About this exercise:
Across the data below, in how many lines does the word "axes" appear? Give only the number.

Segment Start: Given data

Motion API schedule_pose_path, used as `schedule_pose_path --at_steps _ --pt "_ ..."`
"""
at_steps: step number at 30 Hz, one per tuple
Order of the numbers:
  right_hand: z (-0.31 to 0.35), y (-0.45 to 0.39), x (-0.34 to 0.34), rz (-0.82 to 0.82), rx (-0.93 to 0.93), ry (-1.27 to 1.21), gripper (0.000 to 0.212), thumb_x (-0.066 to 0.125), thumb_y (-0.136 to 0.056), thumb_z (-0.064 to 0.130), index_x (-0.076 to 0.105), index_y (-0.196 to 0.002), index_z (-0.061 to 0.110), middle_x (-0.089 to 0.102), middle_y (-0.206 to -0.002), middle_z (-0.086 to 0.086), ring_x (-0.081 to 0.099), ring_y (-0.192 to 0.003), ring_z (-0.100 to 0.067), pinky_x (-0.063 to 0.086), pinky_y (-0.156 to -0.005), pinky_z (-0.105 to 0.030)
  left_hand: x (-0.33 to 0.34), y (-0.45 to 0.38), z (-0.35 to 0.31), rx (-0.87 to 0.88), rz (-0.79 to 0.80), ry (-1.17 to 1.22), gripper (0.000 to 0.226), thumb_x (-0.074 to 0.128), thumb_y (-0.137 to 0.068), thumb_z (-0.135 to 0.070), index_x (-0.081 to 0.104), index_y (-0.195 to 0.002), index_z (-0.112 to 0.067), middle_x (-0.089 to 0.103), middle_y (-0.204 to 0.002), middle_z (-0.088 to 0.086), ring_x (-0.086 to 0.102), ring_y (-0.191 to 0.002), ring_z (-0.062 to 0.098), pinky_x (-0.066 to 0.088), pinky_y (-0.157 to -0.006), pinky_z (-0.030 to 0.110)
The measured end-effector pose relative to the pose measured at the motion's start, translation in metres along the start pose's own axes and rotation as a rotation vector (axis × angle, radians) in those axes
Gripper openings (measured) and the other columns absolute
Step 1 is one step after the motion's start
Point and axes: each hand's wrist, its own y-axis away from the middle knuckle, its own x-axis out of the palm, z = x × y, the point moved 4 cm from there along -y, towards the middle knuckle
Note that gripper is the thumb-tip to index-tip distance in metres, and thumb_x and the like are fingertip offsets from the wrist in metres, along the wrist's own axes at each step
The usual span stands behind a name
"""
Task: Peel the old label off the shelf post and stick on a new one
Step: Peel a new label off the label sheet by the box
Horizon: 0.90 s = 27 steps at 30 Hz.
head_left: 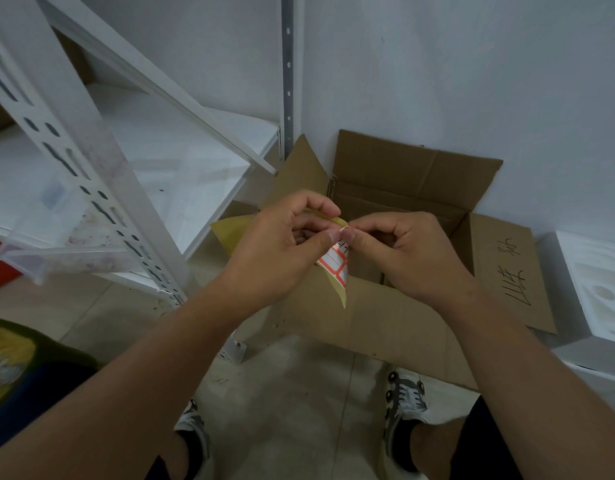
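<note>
At frame centre, label sheet (pixel 335 268) is gripped by left hand (pixel 281 247); a label corner is pinched by right hand (pixel 406 258) fingers (pixel 351 237). Shelf post (pixel 101 188) stands left, above cardboard box (pixel 403 188).

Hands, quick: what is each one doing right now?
Left hand: holds the yellow-backed label sheet.
Right hand: fingertips pinch at the sheet's top edge, apparently peeling a label.

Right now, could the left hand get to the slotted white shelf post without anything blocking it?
Probably yes. The shelf post stands just left of the left hand with open air between, but that hand holds the label sheet, which the right hand pinches at its top edge.
</note>
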Motion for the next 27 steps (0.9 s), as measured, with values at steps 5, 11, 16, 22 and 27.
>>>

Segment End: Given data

Completed task:
3